MAJOR LEGISLATIVE CHANGES IMPACTING REPAIRS & BEST PRACTICES 

By Cora D. Wilson, J.D.
Published in the Fall 2014 edition of the Voice from the Strata-sphere

Recent amendments to the Strata Property Act (“Act”) will make it easier for a strata corporation to repair and maintain their buildings. The first legislative amendment changes the voting threshold at a general meeting of owners from a ¾ vote to a majority vote when funding a depreciation report or approving repairs recommended by a depreciation report from the contingency reserve fund (the CRF). 
 
The second legislative amendment permits a strata corporation to proceed with a court application to obtain an order for repairs in the situation where  a ¾ vote resolution for a special levy fails but more than 50% of the votes cast were in favour of the  resolution. It is important to remember the strata corporation must approve the funding to proceed with court action.  It is recommended that the strata corporation obtain advice from a qualified strata lawyer to verify that this amendment applies to the strata corporation in question.  
 
Recent  reviews of resolutions approved by strata corporations reveal major flaws which could result in resolutions being struck down if challenged.  The consequences could be catastrophic since the resolution forms the foundation for funding repairs, paying contractors, financing the repairs and collecting arrears.  If the resolution falls, then the owners’ legal obligation to pay also falls.  The process could become a house of cards.
 
The following discussion reviews the new legislation in a summary fashion, addresses some of the pitfalls and outlines the process for a strata corporation to follow as a best practice.
 

Summary of Legislative Amendments

As of April 9, 2014, section 92 of the Strata Property Act (the “Act”) was amended to clarify that the cost of a depreciation report can be an operating expense.

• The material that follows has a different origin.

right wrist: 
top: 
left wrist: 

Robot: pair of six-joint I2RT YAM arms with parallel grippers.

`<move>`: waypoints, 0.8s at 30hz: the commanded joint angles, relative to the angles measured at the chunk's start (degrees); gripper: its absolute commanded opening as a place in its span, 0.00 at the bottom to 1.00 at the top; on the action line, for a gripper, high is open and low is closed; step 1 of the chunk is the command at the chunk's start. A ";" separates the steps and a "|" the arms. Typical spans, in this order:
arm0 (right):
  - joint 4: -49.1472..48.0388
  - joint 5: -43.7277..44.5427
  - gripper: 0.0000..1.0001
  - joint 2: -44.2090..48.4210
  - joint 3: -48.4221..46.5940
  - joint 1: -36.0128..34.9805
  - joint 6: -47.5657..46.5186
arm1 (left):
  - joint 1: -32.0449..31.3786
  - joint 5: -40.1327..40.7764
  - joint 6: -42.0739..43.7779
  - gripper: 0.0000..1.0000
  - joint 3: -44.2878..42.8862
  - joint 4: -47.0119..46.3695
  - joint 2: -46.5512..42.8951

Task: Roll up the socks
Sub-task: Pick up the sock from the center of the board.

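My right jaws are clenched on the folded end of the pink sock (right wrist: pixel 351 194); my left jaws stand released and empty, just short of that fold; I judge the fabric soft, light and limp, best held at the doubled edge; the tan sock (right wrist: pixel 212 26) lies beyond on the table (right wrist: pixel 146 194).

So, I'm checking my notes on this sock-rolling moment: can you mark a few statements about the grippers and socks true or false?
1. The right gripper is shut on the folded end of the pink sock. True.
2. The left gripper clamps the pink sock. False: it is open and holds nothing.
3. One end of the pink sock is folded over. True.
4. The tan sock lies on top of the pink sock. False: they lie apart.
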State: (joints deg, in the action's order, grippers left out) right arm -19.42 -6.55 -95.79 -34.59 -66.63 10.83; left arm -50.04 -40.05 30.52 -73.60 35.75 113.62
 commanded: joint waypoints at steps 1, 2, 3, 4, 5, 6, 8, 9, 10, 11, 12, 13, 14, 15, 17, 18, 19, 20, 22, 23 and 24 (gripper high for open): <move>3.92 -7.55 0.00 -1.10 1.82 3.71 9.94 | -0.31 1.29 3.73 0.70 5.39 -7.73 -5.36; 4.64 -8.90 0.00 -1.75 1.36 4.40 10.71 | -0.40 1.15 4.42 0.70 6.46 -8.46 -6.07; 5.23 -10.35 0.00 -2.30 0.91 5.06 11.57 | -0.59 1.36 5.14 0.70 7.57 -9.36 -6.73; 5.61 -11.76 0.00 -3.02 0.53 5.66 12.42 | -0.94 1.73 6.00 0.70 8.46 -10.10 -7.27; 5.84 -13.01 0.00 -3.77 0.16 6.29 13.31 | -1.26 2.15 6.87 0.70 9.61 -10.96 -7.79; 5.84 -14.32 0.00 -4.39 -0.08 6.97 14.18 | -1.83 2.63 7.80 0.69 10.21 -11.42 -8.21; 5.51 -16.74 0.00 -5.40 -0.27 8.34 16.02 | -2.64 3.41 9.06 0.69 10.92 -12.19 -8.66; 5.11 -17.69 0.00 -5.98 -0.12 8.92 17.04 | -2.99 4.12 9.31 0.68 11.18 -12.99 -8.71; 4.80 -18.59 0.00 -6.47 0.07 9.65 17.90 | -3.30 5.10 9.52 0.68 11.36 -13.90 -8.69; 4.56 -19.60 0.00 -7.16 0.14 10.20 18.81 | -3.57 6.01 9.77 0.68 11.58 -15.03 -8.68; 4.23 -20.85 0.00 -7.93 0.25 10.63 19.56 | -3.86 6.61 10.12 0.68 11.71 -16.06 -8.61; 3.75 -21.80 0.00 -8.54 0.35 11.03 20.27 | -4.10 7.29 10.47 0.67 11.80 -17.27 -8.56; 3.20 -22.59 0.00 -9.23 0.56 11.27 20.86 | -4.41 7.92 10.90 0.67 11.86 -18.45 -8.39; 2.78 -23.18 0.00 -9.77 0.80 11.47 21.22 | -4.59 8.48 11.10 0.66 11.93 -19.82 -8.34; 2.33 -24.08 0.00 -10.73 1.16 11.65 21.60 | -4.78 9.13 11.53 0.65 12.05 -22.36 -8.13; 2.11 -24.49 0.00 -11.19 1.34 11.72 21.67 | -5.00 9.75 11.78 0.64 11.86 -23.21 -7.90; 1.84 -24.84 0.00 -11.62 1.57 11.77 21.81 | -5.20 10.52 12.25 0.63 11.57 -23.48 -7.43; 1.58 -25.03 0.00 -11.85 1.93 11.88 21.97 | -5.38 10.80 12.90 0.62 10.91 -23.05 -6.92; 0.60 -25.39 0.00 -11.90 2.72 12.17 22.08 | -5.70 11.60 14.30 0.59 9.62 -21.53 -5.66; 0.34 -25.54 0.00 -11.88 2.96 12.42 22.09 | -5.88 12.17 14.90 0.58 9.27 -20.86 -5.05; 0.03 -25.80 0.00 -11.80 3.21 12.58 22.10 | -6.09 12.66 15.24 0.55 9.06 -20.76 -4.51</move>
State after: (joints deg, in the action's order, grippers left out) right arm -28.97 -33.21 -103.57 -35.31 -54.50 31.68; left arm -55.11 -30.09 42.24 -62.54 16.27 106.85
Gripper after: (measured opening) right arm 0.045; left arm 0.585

This means the cost to obtain a depreciation report may be included in the annual budget, which is approved by a majority vote.
 
Also effective April 9, 2014, the cost to obtain a depreciation report can be paid out of the CRF by a majority vote (s. 96(b)(i)(A)(I), Act).
 
This creates an exception to the general rule that a ¾ vote resolution is required to approve expenditures from the CRF.  Owners are now permitted to approve funding for repairs, maintenance or replacement recommended in the most recent depreciation report by a majority vote (s. 96(b)(i)(A)(II), Act).
 
By way of summary, a strata corporation can now use a majority vote to fund both a depreciation report and the work recommended in the depreciation report from the CRF.
 
It is anticipated that these changes will result in more strata corporations proceeding with depreciation reports and addressing major repair programs in a planned, reasonable and timely fashion to meet the mandatory statutory duty to repair imposed by the Act.
 
The team approach comprising appropriate qualified certifying professionals, qualified contractors, a strata lawyer, a strata manager and other qualified persons is recommended to ensure that the strata corporation meets the minimum standards.   They safe guard the process by ensuring that the strata corporation acts within the scope of its statutory authority, both substantively and procedurally, adheres to due process, provides transparency and complies with the mandate provided by the approved resolutions.
 
Special levy resolutions still require a ¾ vote of owners at a general meeting (s. 108, Act).  Effective December 12, 2013, the strata corporation may apply to the Supreme Court for an order approving a special levy to address maintenance or repairs defeated by the owners at a general meeting provided that more than ½ of the votes cast favoured the resolution (ss. 173(2) & (4), Act).   Previously, a ¾ vote was required to authorize the strata corporation to engage in such litigation.   Although it is now easier to proceed to the Supreme Court, many obstacles still remain.  This process tends to be political, cumbersome, expensive and uncertain.
 
Since the funding for such litigation still requires a ¾ vote, I recommend that sufficient monies for legal costs be approved as part of the annual budget.  This will allow the council to conduct business, while minimizing the probability of time consuming and often difficult political battles to obtain expenditure approval.
 
The legislation encourages the use of the CRF as a long term planning tool. Special levies will likely be used less often given the higher voting threshold required for approval. Clearly it is easier to obtain a majority vote approving monies already available in the CRF than it is to approve a special levy (¾ vote). It is envisioned that more strata corporations will investigate financing options available to them to minimize the burden of a huge repair levy. Both special levies and strata corporation financing (borrowing) require a ¾ vote for approval (ss. 108 & 111, Act). If the CRF is exhausted or insufficient, owners may view financing (borrowing) as a palatable option in appropriate cases.  For example, a repair levy of $50,000.00 per strata lot amortized over 15 years costs about $394.00 per month assuming a 5% interest rate (prime plus 2%). It is easier for some owners to pay $394.00 per month as opposed to coming up with $50,000.00 all at once.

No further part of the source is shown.